Bisnis.com, JAKARTA – Menteri Keuangan Sri Mulyani Indrawati menggambarkan volatilitas harga komoditas yang terjadi dalam beberapa tahun terakhir yang naik turun bak wahana roller coaster. Kondisi ini dikhawatirkan masih menjadi tantangan perekonomian dan keuangan negara atau APBN ke depan.
Hal ini disampaikan Sri Mulyani dalam rapat kerja Pemerintah bersama dengan Badan Anggaran DPR RI dengan agenda penyampaian kerangka ekonomi makro & pokok-pokok kebijakan fiskal (KEM-PPKF) dan rencana kerja pemerintah (RKP) tahun anggaran 2025.
Pada kesempatan tersebut, Sri Mulyani sempat melontarkan candaan dirinya yang tidak berani naik wahana roller coaster. Pasalnya, dia telah menghadapi naik turunnya roller coaster setiap hari saat mengelola APBN.
“Ini untuk memberikan gambaran bagaimana volatilitas itu sebagai roller coaster.
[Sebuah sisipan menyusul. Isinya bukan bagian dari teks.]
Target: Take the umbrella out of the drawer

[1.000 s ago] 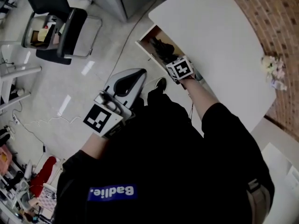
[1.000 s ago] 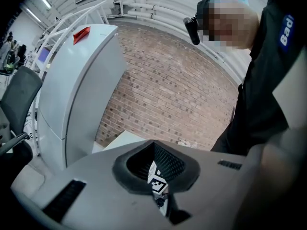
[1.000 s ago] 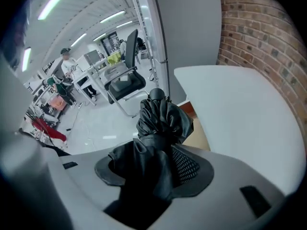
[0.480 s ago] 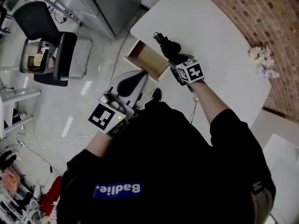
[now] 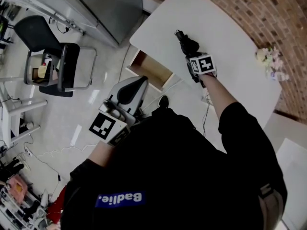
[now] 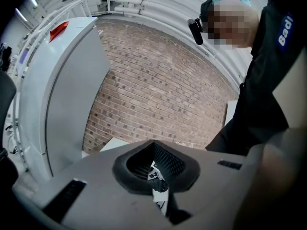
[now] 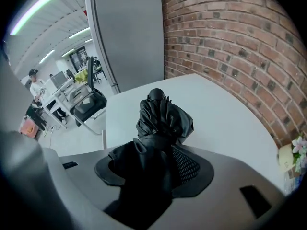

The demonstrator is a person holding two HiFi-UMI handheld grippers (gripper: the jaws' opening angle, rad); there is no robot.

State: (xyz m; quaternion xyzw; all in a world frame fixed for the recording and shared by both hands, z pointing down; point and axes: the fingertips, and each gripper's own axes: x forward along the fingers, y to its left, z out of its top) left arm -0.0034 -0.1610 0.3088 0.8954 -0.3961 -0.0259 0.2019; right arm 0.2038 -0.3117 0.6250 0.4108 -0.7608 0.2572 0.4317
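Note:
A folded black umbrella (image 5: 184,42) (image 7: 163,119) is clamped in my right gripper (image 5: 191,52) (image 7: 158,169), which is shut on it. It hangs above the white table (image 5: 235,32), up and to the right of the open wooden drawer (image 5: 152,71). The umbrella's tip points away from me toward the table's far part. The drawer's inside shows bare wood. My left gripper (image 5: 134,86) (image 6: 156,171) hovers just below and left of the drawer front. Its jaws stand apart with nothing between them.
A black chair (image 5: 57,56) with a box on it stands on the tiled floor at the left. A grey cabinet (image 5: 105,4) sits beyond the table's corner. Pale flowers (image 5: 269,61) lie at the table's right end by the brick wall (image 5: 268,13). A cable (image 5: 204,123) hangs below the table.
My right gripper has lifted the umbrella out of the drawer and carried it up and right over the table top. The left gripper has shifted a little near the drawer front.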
Saya tidak berani main roller coaster, tidak berani karena setiap hari sudah menghadapi roller coaster di APBN,” tuturnya.
Sri Mulyani mencontohkan komoditas yang sangat volatil, yaitu harga minyak brent yang sempat berada pada level US$115 per barel pada 2014. Harga minyak global yang sebelumnya sebesar US$80 per barel pada US$80 per barel.
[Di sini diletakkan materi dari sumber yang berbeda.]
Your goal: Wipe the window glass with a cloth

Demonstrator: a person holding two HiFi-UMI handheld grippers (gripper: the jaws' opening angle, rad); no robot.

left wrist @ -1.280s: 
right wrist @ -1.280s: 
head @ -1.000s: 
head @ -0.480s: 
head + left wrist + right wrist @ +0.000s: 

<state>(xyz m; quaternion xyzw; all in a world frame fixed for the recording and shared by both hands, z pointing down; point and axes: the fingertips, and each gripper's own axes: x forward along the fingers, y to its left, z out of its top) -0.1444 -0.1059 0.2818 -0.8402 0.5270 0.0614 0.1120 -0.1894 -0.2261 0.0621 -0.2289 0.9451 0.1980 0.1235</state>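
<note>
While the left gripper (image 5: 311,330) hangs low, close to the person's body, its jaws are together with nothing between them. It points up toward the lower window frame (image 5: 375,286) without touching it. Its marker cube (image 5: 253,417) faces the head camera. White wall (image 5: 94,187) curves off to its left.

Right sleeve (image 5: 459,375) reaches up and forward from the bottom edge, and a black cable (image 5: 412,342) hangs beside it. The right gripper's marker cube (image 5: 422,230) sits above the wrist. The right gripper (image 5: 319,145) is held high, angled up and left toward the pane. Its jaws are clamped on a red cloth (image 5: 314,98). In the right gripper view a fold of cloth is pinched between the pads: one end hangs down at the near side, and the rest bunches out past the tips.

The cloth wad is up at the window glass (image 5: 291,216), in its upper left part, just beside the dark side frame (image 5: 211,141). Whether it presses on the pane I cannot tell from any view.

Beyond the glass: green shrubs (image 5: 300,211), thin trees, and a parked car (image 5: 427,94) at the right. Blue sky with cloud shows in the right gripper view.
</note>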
Lebih lanjut, dia mengatakan harga minyak brent sempat kembali anjlok hingga mencapai US$28 per barel pada 2016 yang kemudian naik ke level US$60 per barel.
Baca Juga
Pada saat pandemi Covid-19, pada 2020, harga minyak brent jauh ke level US$23 per barel, terendah dalam 5 dekade. Harga komoditas ini pun naik ke level US$120 per barel akibat terjadinya perang Ukraina dan Rusia.
“Kemudian melorot di US$65 per barel, naik lagi di US$90 per barel. Kenaikan dan penurunan harga seperti ini jelas mempengaruhi APBN dan ekonomi kita,” jelas Sri Mulyani.
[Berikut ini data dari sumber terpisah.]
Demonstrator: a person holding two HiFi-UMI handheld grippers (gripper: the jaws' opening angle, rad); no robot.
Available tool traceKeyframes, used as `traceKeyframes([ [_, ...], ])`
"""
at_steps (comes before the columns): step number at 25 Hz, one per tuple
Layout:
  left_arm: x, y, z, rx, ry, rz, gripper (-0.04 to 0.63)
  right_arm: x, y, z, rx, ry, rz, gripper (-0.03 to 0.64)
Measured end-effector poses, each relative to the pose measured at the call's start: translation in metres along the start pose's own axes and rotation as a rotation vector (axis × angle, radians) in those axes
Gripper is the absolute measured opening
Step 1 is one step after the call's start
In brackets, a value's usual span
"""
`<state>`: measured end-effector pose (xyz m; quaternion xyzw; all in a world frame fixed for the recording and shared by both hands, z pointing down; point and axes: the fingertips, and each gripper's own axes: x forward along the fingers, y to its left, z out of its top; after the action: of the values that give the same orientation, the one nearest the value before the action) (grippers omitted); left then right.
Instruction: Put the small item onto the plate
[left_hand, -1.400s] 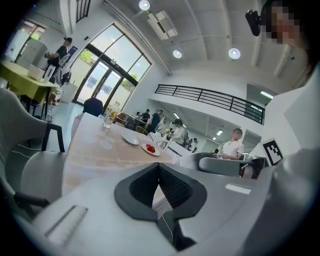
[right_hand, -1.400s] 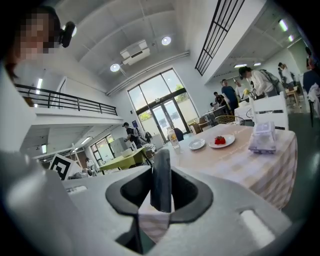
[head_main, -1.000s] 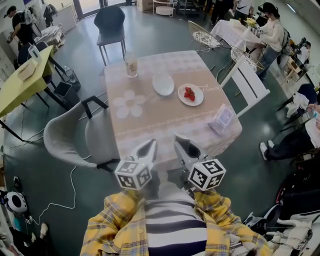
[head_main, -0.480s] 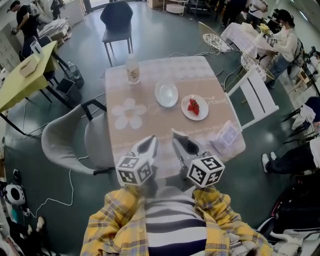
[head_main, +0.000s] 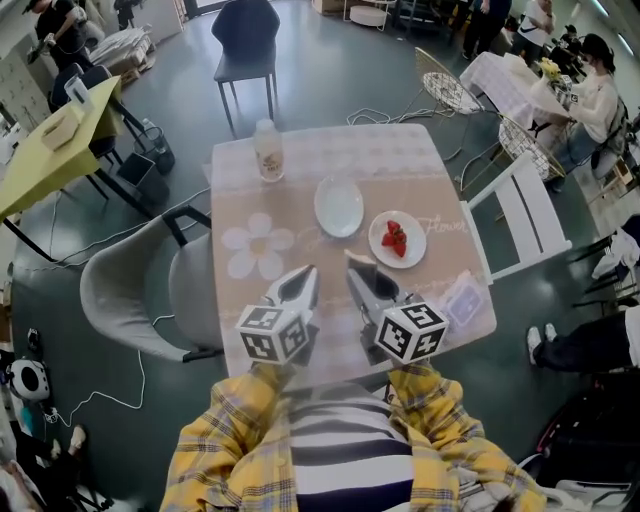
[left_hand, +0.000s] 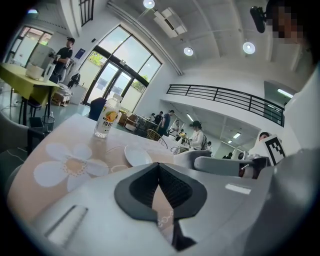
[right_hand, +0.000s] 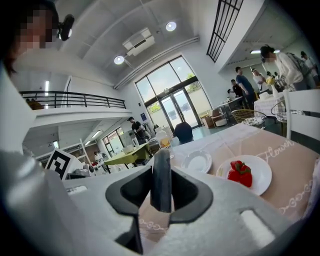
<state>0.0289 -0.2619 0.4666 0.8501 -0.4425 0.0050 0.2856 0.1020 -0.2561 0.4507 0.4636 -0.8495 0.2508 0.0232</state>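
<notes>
A: Right gripper (right_hand: 161, 189)?
B: Jaws were clamped on the small dark item (right_hand: 161, 165), upright, over the table's (head_main: 300, 175) near edge.
A: Left gripper (left_hand: 159, 172)?
B: Tips together, nothing held, just beside the right.
A: Beyond them?
B: Empty plate (head_main: 339, 205) mid-table; strawberry plate (head_main: 412, 255) toward the right edge; bottle (head_main: 267, 150) near the far left corner.

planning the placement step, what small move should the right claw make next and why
Probably ease the right claw forward until it hangs over the empty plate. It is shut on a small dark item, it sits at the table's near edge, and that plate lies ahead, bare, while the other plate already holds a strawberry.
</notes>
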Motion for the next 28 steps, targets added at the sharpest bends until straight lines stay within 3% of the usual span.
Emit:
traceKeyframes([
  [17, 0.06, 0.028, 0.004, -0.014, 0.039, 0.019, -0.012, 0.079, -0.044, 0.005, 0.033, 0.065, 0.009, 0.103],
  [28, 0.09, 0.043, 0.022, -0.008, 0.009, 0.048, -0.012, 0.125, -0.078, 0.002, 0.044, 0.105, -0.036, 0.103],
])
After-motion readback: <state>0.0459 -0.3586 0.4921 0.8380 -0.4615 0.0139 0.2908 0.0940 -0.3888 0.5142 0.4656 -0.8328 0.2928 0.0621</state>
Dia juga mencontohkan harga minyak kelapa sawit (crude palm oil/CPO) yang sempat mencapai US$1.200 per metrik ton pada 2010-2011 dan sempat turun ke sekitar US$500 per metrik ton pada 2016.
"Sementara pada 2022, harga minyak kelapa sawit menanjak tinggi hingga mencapai US$1.511 per metrik ton, juga akibat perang Rusia dan Ukraina," tuturnya.